== YOUR OBJECTIVE ==
When you reach the line containing "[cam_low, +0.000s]" in the entries below, begin reproducing lines exactly, and stop once the line containing "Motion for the" is done.

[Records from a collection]
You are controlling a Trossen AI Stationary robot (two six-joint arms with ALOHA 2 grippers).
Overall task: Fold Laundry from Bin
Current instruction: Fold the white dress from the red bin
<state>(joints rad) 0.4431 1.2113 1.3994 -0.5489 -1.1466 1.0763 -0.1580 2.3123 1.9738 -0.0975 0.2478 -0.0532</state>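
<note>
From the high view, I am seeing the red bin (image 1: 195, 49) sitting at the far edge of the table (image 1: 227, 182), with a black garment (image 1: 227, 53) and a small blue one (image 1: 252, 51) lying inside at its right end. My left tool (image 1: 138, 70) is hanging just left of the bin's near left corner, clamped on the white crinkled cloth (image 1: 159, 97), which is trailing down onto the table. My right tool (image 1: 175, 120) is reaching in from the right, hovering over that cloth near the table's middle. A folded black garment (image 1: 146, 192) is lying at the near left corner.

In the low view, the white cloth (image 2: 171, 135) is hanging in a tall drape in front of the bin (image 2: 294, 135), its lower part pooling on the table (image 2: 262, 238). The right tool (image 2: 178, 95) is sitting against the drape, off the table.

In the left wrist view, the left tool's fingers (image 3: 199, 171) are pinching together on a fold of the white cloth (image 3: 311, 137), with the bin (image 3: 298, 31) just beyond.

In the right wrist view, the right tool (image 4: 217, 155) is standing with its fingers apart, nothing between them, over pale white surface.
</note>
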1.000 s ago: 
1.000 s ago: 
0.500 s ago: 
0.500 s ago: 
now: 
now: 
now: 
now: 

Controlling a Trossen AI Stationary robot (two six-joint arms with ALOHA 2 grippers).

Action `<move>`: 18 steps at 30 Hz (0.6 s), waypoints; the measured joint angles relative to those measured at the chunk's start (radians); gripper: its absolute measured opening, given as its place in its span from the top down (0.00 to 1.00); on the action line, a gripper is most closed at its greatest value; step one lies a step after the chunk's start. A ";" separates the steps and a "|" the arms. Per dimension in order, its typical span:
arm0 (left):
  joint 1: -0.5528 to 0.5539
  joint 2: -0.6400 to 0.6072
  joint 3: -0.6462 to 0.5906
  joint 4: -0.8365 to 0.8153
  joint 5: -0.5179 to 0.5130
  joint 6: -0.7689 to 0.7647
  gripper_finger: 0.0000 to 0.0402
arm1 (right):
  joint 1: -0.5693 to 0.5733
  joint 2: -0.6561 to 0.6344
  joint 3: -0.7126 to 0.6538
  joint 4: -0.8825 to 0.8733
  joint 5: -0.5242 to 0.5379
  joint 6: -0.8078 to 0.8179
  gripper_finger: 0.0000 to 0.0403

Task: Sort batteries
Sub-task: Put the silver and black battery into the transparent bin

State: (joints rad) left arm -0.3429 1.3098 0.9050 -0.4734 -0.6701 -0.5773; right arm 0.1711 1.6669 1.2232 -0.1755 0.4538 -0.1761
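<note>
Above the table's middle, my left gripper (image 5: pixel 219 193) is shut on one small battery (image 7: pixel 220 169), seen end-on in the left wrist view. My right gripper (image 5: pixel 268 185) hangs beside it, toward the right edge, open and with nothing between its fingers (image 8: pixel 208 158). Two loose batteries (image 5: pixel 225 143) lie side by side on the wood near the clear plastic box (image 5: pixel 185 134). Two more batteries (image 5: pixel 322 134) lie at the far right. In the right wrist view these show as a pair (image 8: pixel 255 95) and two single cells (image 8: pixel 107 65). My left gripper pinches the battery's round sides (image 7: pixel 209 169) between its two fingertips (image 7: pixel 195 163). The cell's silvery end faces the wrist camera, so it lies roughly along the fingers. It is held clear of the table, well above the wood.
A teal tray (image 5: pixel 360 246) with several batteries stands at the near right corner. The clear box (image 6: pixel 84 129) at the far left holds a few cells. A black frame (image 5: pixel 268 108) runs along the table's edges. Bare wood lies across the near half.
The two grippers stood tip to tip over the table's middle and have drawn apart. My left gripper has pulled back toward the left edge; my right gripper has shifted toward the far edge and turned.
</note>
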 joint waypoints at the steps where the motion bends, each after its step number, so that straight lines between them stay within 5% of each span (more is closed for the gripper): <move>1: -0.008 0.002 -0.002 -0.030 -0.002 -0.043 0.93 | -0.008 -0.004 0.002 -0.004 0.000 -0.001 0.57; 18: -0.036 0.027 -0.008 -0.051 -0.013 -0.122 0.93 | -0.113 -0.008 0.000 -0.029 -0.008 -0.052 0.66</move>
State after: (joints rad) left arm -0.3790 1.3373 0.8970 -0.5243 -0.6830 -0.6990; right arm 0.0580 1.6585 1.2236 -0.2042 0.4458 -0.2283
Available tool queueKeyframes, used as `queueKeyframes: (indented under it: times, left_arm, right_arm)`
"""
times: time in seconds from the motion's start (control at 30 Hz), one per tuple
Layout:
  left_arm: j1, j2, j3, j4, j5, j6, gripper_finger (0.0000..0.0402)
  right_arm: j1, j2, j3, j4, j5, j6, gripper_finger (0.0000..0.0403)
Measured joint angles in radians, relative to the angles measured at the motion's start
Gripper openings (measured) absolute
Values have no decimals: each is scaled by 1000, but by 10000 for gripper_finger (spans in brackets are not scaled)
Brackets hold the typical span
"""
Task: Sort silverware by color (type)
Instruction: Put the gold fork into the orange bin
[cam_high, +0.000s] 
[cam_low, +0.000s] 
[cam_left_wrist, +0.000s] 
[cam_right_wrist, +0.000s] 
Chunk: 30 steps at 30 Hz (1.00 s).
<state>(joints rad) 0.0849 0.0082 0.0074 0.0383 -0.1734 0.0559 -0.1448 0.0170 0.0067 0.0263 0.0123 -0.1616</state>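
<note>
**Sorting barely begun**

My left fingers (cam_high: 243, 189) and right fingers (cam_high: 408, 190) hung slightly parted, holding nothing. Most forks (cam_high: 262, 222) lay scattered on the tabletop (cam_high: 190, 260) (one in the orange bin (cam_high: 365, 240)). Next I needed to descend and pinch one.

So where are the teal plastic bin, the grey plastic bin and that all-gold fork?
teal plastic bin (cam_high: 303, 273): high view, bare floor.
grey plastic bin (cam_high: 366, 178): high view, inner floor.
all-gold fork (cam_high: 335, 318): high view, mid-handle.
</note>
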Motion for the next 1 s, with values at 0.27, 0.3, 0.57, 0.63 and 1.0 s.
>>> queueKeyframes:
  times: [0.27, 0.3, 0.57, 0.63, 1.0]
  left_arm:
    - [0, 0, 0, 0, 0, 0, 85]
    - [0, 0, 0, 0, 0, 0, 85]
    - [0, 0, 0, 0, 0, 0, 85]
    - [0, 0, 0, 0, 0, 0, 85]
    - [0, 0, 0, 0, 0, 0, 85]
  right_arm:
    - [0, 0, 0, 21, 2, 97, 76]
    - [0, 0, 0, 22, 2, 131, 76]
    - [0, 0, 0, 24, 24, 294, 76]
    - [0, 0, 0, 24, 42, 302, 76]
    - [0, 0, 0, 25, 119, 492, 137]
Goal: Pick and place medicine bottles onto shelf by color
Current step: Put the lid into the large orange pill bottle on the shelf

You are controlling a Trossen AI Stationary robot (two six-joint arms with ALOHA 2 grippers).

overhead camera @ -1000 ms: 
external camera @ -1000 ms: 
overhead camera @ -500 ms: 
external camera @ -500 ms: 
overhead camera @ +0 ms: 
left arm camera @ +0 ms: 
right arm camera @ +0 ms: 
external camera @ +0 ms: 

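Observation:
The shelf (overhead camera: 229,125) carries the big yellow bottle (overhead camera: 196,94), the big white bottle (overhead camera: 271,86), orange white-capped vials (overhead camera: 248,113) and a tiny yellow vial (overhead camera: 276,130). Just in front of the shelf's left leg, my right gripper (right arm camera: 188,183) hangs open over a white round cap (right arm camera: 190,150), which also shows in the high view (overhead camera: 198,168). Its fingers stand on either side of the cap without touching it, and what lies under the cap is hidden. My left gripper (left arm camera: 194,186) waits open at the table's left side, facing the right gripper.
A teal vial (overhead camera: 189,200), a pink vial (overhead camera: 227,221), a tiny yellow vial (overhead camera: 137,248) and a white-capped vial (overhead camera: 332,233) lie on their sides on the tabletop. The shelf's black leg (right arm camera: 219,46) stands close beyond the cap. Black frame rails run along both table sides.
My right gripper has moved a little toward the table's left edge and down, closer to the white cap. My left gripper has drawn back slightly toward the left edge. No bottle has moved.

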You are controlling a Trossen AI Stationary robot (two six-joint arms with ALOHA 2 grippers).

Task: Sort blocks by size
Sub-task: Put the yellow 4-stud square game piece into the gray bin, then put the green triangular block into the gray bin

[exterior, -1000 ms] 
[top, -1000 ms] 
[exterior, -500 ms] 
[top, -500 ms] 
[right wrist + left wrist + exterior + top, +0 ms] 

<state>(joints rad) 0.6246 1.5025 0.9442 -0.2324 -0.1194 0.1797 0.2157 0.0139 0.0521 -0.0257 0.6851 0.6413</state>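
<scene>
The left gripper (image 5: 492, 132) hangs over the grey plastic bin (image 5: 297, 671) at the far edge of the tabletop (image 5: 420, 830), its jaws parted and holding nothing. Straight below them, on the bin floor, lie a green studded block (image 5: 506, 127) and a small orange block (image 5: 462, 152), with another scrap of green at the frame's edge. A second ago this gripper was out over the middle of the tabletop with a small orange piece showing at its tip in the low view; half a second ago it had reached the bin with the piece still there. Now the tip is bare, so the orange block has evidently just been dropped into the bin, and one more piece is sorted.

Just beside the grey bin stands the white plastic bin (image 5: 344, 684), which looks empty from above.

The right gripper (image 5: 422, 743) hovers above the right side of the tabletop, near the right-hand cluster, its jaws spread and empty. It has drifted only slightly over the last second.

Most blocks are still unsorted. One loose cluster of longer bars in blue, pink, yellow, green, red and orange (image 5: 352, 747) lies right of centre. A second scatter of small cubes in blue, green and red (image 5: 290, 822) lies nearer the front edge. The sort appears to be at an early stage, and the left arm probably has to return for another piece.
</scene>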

== SOLUTION TO THIS TASK ==
[cam_low, +0.000s] 
[cam_left_wrist, +0.000s] 
[cam_right_wrist, +0.000s] 
Chunk: 30 steps at 30 Hz (1.00 s).
<state>(joints rad) 0.0849 0.0082 0.0074 0.0383 -0.1734 0.0559 -0.1448 0.0170 0.0067 0.0263 0.0123 -0.1616</state>
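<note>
**Sorting barely begun**

My left fingers (cam_high: 243, 189) and right fingers (cam_high: 408, 190) hung slightly parted, holding nothing. Most forks (cam_high: 262, 222) lay scattered on the tabletop (cam_high: 190, 260) (one in the orange bin (cam_high: 365, 240)). Next I needed to descend and pinch one.

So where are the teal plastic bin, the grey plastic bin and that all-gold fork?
teal plastic bin (cam_high: 303, 273): high view, bare floor.
grey plastic bin (cam_high: 366, 178): high view, inner floor.
all-gold fork (cam_high: 335, 318): high view, mid-handle.
</note>
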Motion for the next 1 s, with values at 0.27, 0.3, 0.57, 0.63 and 1.0 s.

The exercise calls for nothing more than this answer.